▸ **What you will do**
From the data underneath, reproduce exactly the stretch that begins at the line with "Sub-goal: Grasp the" and ends after the line with "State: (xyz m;".

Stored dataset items
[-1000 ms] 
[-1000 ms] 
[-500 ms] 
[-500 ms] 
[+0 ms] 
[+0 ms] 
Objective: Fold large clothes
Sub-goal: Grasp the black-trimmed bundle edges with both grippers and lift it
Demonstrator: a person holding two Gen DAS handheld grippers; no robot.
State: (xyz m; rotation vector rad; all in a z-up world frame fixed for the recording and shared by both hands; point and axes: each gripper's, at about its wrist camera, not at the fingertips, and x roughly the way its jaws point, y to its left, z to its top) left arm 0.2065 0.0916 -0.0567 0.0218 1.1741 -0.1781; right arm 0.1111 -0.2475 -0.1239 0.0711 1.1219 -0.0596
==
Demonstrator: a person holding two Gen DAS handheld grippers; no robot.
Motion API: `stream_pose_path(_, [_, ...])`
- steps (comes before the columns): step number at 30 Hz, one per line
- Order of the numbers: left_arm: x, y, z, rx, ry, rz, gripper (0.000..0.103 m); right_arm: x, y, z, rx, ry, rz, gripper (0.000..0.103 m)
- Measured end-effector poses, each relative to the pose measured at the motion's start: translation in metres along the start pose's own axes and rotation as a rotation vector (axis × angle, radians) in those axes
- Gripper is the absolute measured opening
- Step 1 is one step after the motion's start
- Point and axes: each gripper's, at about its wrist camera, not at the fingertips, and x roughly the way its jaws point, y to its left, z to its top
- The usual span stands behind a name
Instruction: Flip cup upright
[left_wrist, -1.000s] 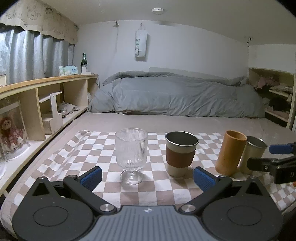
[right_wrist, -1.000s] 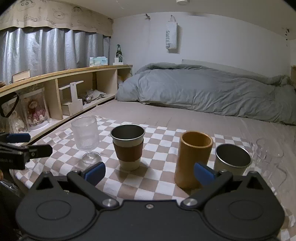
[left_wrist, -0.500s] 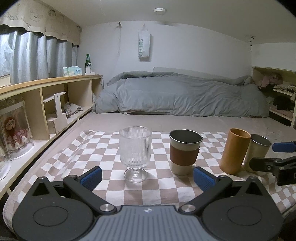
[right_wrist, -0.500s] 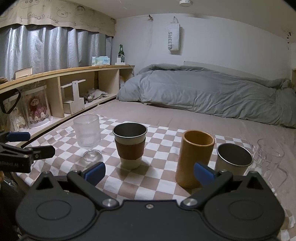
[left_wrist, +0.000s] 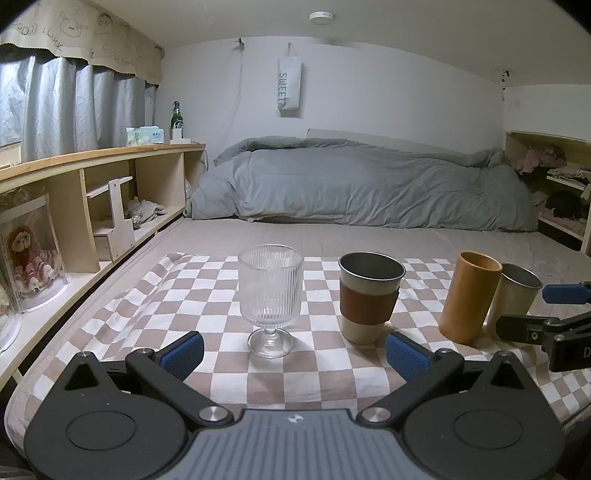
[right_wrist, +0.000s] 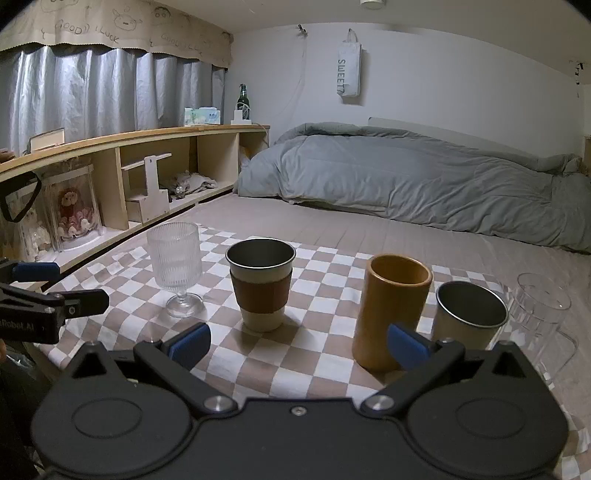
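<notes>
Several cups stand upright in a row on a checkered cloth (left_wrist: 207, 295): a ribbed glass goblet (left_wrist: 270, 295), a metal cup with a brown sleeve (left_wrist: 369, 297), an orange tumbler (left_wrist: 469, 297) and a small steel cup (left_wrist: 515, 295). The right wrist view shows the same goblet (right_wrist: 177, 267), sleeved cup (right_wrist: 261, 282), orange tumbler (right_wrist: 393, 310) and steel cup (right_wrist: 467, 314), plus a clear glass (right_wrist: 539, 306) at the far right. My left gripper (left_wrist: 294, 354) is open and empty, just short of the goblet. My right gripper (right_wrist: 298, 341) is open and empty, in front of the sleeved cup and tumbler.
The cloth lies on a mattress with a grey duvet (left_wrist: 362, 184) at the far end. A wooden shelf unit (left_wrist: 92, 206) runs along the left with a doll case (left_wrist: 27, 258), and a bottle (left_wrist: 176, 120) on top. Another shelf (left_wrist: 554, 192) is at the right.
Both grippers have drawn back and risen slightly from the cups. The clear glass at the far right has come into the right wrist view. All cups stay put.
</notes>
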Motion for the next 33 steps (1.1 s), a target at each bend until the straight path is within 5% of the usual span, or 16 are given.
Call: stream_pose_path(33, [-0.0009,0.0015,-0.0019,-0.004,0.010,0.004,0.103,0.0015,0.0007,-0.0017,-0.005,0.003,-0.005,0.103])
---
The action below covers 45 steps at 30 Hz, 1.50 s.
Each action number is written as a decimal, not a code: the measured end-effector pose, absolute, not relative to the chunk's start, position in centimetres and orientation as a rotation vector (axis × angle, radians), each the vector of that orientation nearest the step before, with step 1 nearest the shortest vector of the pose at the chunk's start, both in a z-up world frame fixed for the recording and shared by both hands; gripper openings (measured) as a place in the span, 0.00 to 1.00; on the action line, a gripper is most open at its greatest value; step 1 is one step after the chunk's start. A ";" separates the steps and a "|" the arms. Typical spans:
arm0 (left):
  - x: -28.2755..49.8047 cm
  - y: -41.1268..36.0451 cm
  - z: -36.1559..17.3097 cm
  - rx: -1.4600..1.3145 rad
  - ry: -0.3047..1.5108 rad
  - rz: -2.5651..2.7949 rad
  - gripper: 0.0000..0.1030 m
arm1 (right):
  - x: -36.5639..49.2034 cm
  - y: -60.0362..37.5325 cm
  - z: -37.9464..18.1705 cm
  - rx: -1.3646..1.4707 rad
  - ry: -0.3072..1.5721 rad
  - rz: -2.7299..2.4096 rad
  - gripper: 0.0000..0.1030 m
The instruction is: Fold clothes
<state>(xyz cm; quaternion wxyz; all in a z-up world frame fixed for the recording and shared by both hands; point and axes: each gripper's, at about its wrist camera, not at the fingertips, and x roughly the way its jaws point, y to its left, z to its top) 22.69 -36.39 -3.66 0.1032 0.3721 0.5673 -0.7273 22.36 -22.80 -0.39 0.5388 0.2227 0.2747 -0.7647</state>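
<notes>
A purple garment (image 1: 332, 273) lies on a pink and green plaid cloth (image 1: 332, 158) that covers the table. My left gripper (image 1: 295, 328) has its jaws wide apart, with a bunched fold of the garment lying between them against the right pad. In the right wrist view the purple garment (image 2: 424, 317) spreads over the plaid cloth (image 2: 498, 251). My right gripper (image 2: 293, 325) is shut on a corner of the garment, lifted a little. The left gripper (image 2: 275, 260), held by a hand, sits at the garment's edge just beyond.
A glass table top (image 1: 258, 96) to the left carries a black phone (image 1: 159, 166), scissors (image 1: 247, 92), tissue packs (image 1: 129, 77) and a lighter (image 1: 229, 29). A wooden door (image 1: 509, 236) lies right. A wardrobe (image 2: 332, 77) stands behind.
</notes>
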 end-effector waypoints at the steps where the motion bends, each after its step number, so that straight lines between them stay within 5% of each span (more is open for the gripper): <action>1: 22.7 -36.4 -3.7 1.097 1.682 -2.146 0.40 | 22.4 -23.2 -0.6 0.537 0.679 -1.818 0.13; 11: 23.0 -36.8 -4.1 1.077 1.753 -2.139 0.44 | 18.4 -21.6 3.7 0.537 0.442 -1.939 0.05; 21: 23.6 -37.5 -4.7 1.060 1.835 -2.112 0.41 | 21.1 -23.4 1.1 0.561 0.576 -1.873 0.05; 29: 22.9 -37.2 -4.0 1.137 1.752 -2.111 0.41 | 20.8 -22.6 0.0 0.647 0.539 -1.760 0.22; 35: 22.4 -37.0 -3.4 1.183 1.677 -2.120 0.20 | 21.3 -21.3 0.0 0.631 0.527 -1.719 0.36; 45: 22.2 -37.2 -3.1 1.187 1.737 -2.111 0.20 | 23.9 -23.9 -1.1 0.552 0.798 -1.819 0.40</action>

▸ **Response to this task**
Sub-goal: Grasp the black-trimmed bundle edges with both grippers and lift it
Demonstrator: a person holding two Gen DAS handheld grippers; no robot.
State: (xyz m; rotation vector rad; all in a z-up world frame fixed for the recording and shared by both hands; point and axes: each gripper's, at about its wrist camera, not at the fingertips, and x roughly the way its jaws point, y to its left, z to its top) left arm 0.2065 0.0916 -0.0567 0.0218 1.1741 -0.1781; right arm 0.1111 -0.2475 -0.1239 0.0711 1.1219 -0.0596

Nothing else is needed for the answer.